» Information supplied
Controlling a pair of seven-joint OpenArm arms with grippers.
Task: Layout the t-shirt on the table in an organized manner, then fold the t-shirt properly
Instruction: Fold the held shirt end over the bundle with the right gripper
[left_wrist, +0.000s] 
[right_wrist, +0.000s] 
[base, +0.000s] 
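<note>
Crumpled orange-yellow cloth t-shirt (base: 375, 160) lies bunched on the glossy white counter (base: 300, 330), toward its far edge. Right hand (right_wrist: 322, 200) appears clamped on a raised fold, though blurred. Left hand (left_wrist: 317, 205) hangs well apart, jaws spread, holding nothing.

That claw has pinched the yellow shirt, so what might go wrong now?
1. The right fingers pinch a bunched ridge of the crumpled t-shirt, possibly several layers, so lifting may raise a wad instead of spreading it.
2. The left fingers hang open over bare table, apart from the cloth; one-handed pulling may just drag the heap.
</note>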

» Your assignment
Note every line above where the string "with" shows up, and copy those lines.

» Result of this task
Controlling a pair of seven-joint OpenArm arms with grippers.
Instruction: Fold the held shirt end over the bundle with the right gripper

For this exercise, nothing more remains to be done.